[Collected data entries]
··········

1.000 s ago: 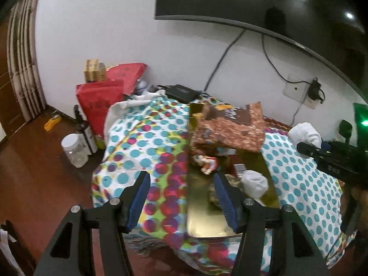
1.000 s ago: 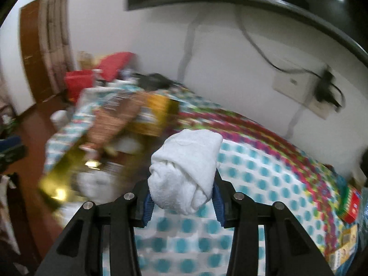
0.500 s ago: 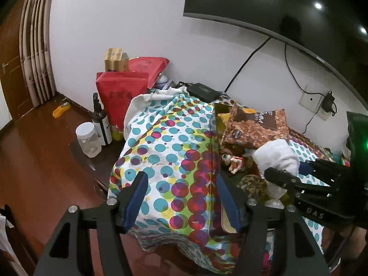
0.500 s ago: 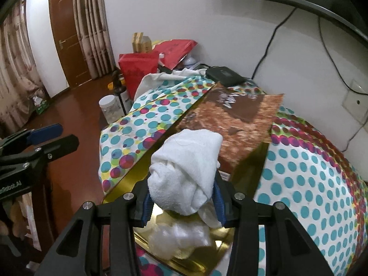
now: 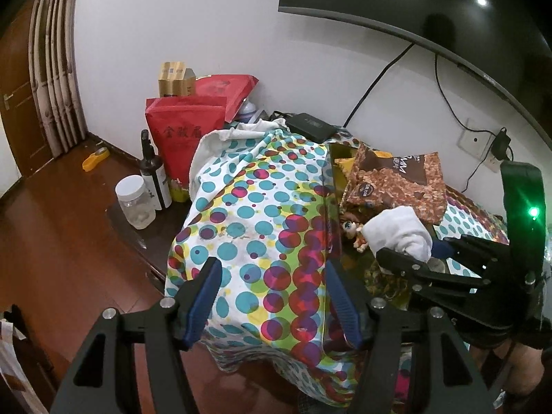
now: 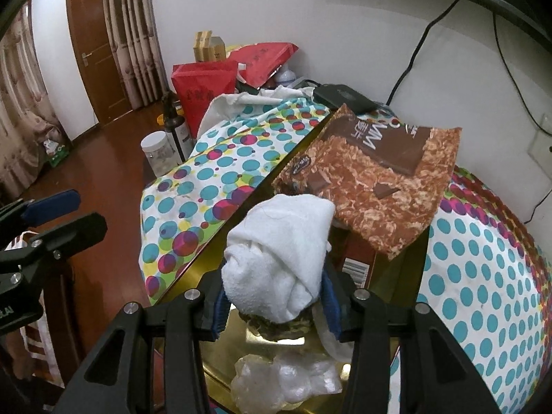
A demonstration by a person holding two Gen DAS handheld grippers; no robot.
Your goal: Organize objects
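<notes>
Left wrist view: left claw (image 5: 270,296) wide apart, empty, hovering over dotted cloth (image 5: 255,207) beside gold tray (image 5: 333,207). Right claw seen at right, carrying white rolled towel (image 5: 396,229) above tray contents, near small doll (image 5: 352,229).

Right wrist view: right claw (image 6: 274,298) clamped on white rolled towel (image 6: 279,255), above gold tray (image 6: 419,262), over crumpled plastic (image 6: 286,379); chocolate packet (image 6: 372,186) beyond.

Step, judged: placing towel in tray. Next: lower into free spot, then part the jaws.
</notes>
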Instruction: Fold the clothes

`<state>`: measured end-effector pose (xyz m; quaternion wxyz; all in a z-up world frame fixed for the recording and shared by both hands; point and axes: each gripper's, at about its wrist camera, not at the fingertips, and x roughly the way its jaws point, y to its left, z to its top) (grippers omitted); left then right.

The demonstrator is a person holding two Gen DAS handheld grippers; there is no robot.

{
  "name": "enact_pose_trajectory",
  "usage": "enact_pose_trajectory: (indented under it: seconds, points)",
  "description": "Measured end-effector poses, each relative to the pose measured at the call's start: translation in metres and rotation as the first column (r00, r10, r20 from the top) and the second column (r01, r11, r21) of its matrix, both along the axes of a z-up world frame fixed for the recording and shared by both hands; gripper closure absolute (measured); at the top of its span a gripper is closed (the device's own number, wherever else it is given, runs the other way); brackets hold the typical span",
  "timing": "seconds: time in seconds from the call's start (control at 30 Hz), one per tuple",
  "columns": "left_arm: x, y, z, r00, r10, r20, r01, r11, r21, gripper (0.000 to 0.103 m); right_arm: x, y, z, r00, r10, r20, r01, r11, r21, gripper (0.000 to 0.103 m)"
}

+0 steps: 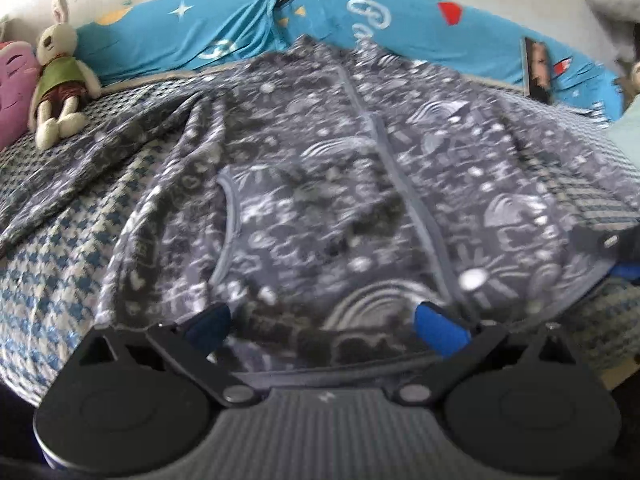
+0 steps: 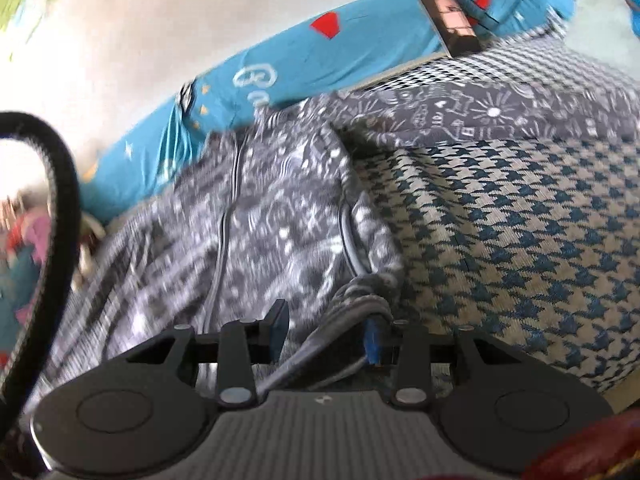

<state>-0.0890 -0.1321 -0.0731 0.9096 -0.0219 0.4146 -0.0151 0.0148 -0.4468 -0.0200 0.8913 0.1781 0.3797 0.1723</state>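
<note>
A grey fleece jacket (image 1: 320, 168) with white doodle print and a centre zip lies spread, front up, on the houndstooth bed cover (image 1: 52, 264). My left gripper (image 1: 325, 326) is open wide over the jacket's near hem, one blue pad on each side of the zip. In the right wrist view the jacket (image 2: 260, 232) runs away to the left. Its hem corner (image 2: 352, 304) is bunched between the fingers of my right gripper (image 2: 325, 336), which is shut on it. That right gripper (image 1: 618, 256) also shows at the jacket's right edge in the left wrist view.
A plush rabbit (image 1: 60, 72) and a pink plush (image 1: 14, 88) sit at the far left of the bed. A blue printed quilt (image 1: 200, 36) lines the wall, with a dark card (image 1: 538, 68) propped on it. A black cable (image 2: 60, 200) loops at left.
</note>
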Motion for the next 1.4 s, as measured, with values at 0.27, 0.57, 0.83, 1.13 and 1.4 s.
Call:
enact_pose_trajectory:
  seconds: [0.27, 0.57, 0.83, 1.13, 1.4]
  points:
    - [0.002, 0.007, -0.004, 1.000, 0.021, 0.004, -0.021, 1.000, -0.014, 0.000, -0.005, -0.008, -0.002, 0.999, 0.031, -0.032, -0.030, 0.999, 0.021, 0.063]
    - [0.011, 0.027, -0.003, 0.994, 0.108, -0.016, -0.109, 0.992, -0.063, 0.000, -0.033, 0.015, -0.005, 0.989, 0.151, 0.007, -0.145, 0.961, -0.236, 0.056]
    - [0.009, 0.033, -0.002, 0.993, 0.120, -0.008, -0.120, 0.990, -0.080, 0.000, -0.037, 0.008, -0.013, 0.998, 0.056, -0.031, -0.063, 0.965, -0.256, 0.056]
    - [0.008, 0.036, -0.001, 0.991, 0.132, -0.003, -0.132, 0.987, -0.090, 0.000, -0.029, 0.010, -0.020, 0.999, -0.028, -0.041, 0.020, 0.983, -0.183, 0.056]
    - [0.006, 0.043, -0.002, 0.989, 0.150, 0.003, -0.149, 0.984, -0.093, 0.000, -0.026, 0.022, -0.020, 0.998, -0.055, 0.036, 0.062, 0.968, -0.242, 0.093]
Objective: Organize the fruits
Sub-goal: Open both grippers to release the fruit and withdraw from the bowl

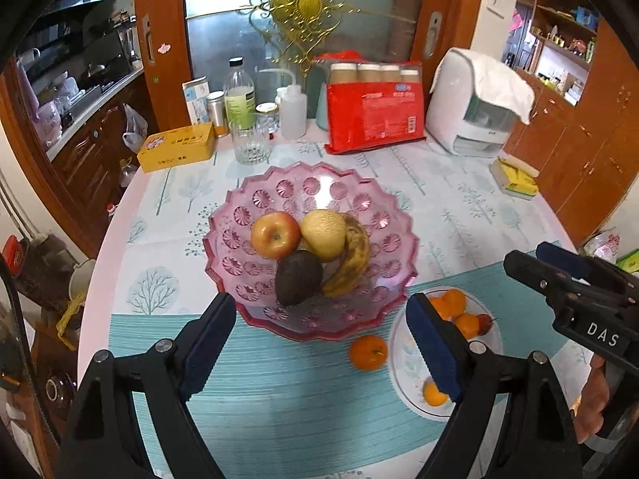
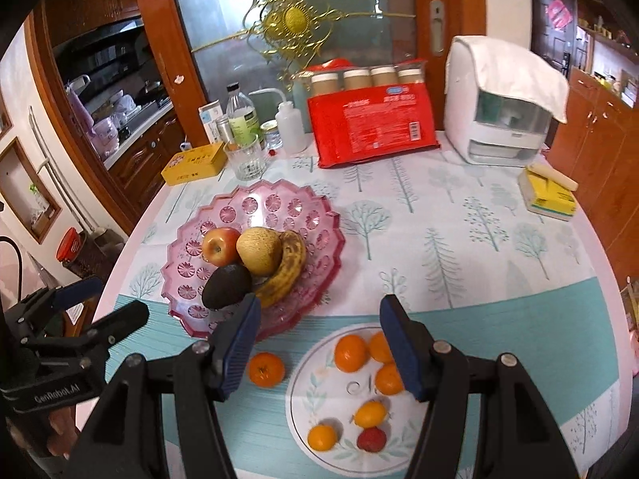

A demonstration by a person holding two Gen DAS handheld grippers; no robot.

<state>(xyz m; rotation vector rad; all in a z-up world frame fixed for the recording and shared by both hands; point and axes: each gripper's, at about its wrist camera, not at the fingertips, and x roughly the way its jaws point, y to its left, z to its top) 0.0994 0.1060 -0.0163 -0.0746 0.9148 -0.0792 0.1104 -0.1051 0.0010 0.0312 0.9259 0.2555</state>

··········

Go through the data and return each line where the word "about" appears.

### Your response
`<state>`: measured end-effector pose (xyz m; quaternion wxyz; all in a z-up world frame fixed for the recording and shared by both hands; point and axes: each gripper's, at about its wrist camera, not at the fingertips, and x roughly the way its jaws point, y to its left, z to its top) (grippers omitted); left then right.
<state>(xyz m; rotation vector rad; all in a z-up world frame fixed for the recording and shared by both hands; point and axes: each gripper's, at about its wrist camera, not at the fingertips, and x roughly the way its jaws point, y to its left, z to its top) 0.0994 0.1060 -0.0163 -0.0746 0.9148 -0.0792 0.1104 -0.1051 0.0010 0.0312 0.9259 0.2555</state>

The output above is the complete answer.